Tips for better Data Science
1. Leverage external data sources: tweets about your company or your competitors, or data from your vendors (for instance, customizable newsletter eBlast statistics available via vendor dashboards, or via submitting a ticket)
2. Nuclear physicists, mechanical engineers, and bioinformatics experts can make great data scientists.
3. State your problem correctly, and use sound metrics to measure yield (over baseline) provided by data science initiatives.
4. Use the right KPIs (key metrics) and the right data from the beginning, in any project. Changes due to bad foundations are very costly. This requires careful analysis of your data to create useful databases.
5. Fast delivery is better than extreme accuracy. All data sets are dirty anyway. Find the perfect compromise between perfection and fast return.
6. With big data, strong signals (extremes) will usually be noise. Here’s a solution.
7. Big data has less value than useful data.
8. Use big data from third-party vendors, for competitive intelligence.
9. You can build cheap, great, scalable, robust tools pretty fast, without using old-fashioned statistical science. Think about model-free techniques.
10. Big data is easier and less costly than you think. Get the right tools! Here’s how to get started.
11. Correlation is not causation. This article might help you with this issue. Read also this blog and this book.
12. You don’t have to store all your data permanently. Use smart compression techniques, and keep statistical summaries only, for old data.
13. Don’t forget to adjust your metrics when your data changes, to keep consistency for trending purposes.
14. A lot can be done without databases, especially for big data.
15. Always include EDA and DOE (exploratory analysis/design of experiment) early on in any data science projects. Always create a data dictionary. And follow the traditional life cycle of any data science project.
16. Data can be used for many purposes:
– quality assurance
– to find actionable patterns (stock trading, fraud detection)
– for resale to your business clients
– to optimize decisions and processes (operations research)
– for investigation and discovery (IRS, litigation, fraud detection, root cause analysis)
– machine-to-machine communication (automated bidding systems, automated driving)
– predictions (sales forecasts, growth, and financial predictions, weather)
17. Don’t dump Excel. Embrace light analytics. Data + models + gut feelings + intuition is the perfect mix. Don’t remove any of these ingredients in your decision process.
18. Leverage the power of compound metrics: KPIs derived from database fields, that have a far better predictive power than the original database metrics. For instance, your database might include a single keyword field but does not discriminate between the user query and search category (sometimes because data comes from various sources and is blended together). Detect the issue, and create a new metric called keyword type – or data source. Another example is IP address category, a fundamental metric that should be created and added to all digital analytics projects.

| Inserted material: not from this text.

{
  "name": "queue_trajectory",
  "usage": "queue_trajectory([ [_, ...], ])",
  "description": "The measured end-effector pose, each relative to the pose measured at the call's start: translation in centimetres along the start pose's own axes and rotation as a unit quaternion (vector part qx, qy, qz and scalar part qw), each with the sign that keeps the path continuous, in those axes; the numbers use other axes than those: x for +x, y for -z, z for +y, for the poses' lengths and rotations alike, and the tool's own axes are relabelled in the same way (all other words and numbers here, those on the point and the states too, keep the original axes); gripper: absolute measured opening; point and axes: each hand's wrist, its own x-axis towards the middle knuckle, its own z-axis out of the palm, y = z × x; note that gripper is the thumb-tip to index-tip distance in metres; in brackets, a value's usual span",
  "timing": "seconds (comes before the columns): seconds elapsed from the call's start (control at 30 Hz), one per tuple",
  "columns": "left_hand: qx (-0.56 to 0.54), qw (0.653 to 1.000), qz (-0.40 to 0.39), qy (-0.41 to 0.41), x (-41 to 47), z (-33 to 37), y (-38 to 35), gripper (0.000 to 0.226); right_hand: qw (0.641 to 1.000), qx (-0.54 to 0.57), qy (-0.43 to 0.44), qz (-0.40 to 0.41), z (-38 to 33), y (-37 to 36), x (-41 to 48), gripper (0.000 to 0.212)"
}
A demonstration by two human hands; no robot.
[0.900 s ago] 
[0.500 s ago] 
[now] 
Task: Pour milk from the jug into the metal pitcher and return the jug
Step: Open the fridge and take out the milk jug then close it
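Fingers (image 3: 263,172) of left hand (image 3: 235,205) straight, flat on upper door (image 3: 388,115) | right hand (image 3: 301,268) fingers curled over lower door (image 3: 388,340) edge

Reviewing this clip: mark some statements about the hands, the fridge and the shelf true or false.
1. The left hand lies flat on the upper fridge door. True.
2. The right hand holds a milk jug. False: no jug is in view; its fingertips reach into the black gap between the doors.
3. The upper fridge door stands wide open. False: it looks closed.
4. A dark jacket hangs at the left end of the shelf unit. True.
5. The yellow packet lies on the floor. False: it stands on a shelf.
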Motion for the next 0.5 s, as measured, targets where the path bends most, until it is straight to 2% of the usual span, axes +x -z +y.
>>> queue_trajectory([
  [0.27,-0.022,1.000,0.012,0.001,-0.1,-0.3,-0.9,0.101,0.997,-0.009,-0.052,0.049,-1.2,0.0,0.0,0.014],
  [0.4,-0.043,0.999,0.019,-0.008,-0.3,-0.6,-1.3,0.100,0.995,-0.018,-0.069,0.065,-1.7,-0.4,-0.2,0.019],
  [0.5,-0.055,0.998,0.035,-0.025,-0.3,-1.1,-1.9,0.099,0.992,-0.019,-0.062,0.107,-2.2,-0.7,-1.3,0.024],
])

19. When do you need true real-time processing? When fraud detection is critical, or when processing sensitive transactional data (credit card fraud detection, 911 calls). Other than that, delayed analytics (with a latency of a few seconds to 24 hours) is good enough.
20. Make sure your sensitive data is well protected. Make sure your algorithms cannot be tampered by criminal hackers or business hackers (spying on your business and stealing everything they can, legally or illegally, and jeopardizing your algorithms – which translates in severe revenue loss). An example of business hacking can be found in section 3 in this article.
21. Blend multiple models together to detect many types of patterns. Average these models. Here’s a simple example of model blending.
22. Ask the right questions before purchasing software.
23. Run Monte-Carlo simulations before choosing between two scenarios.
24. Use multiple sources for the same data: your internal source, and data from one or two vendors. Understand the discrepancies between these various sources, to have a better idea about what the real numbers should be. Sometimes big discrepancies occur when a metric definition is changed by one of the vendors or changed internally, or data has changed (some fields no longer tracked). A classic example is web traffic data: use internal log files, Google Analytics and another vendor (say Accenture) to track this data.